An exhibition honouring the 607 black South African soldiers who died when the SS Mendi sank on 21 February, 1917, will open at the Nelson Mandela Metropolitan Art Museum on Tuesday.
Minister in the Presidency, Jeff Radebe,was in the UK to pay tribute to the soldiers who perished 100 years ago when a large cargo steamship, Darro, collided with the SS Mendi in the English Channel.
Mendi sank killing 646 people, 607 of who were black South African troops. 139 were from the Eastern Cape, the second highest number of South African troops to perish in what is considered the “one of the 20th century's worst maritime disasters in UK waters.”
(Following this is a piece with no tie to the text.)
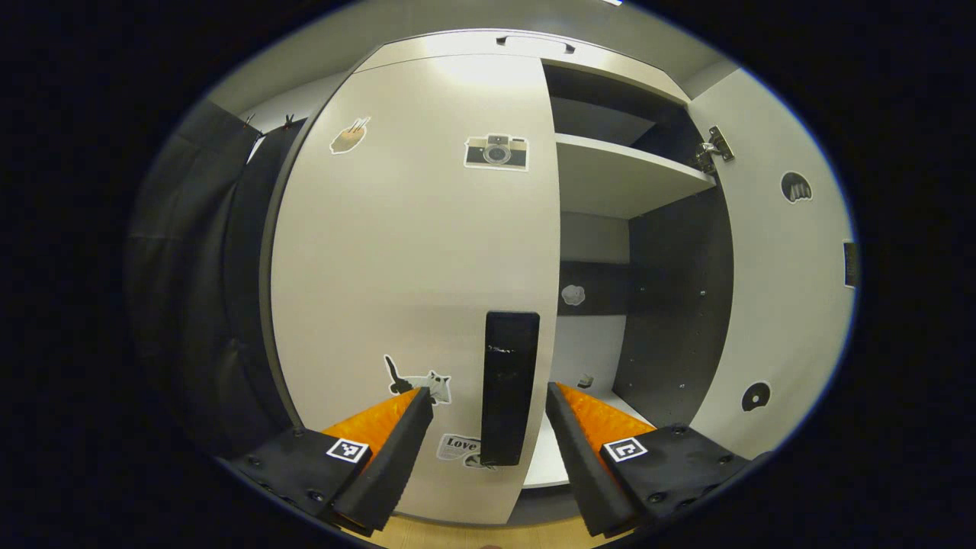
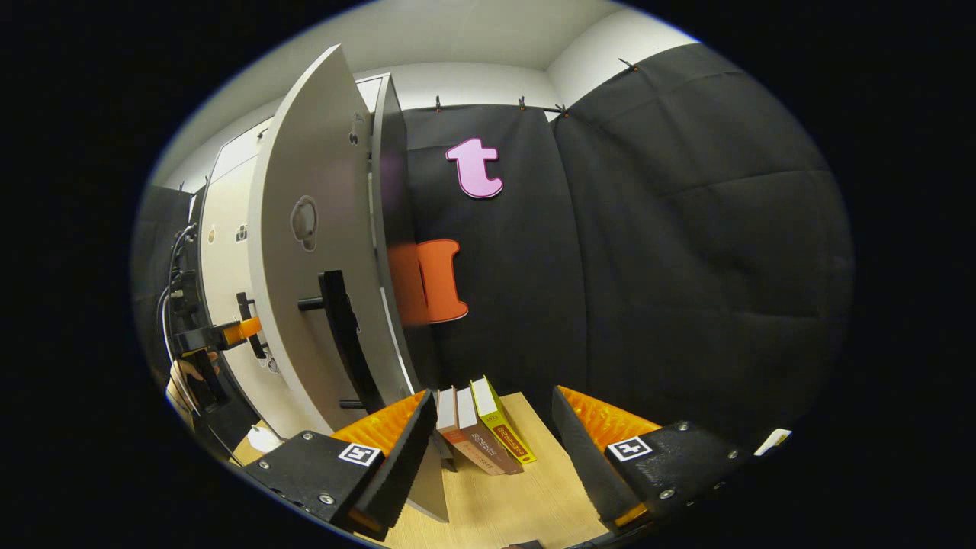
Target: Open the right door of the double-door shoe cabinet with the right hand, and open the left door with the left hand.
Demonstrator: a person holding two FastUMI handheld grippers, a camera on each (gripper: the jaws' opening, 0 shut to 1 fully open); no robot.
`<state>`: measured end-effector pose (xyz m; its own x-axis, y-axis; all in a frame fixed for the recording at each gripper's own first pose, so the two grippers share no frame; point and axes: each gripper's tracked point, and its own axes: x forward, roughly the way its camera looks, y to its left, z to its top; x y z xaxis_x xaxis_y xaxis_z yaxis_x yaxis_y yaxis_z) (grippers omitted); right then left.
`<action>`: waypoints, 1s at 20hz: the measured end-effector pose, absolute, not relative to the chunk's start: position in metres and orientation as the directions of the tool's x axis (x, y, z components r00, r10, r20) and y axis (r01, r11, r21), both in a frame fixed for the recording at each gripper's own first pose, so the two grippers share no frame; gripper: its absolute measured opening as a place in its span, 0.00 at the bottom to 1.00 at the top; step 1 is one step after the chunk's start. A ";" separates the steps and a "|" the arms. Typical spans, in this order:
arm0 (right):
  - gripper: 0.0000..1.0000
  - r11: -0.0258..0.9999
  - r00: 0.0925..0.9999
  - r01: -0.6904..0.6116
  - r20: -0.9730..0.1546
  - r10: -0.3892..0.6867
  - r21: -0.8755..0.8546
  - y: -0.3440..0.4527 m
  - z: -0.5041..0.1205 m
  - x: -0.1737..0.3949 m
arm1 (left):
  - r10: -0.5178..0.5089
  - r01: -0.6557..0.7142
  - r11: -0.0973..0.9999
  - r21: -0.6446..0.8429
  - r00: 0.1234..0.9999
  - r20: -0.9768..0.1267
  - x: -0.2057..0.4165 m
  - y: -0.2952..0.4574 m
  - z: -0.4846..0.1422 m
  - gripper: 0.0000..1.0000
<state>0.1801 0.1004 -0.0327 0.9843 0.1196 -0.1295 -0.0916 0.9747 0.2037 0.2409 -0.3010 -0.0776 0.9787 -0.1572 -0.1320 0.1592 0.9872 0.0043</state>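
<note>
Books [image 2: 476,427] right of open door [image 2: 320,252], shelf [image 1: 618,179] inside cabinet [image 1: 648,252]

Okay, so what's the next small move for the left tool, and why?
Probably ease the left tool forward and close on the black handle of the shut left door. The handle sits between its open fingers, and the right door is already open.

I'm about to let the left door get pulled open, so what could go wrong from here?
The left claw is open around the left door's handle but not gripping it, so a pull may slip off. The right door already stands open near the books; the right claw could knock them.
</note>
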 end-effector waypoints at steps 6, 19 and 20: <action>0.93 0.973 0.986 -0.079 -0.126 0.108 0.218 0.098 -0.033 0.182 | -0.171 0.170 0.985 -0.020 0.972 -0.162 0.249 -0.308 -0.098 0.80; 0.93 0.975 0.985 -0.094 -0.124 0.121 0.201 0.101 -0.035 0.183 | -0.217 0.215 0.976 -0.030 0.964 -0.157 0.235 -0.309 -0.100 0.13; 0.93 0.975 0.985 -0.096 -0.124 0.122 0.200 0.101 -0.034 0.182 | -0.224 0.222 0.974 -0.033 0.962 -0.154 0.233 -0.308 -0.099 0.13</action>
Speaking at a memorial service at Southampton's Hollybrook Cemetery, Radebe reportedly said that South Africans had many lessons to learn from the sinking of the SS Mendi.
Radebe joined the Princess Royal, Princess Anne, her husband Vice-Admiral Sir Timothy Lawrence and the Chief of the South African Navy Vice-Admiral Mosiwa Hlongwane, among other dignitaries at the cemetery "where more than 2 000 soldiers who died without graves because they perished at sea are memorialised."
In a statement the Nelson Mandela Metropolitan Art Museum said that the SS Mendi had “become a rallying point in post-apartheid South African to recover the lost history of black soldiers and the role these men played in World War One”.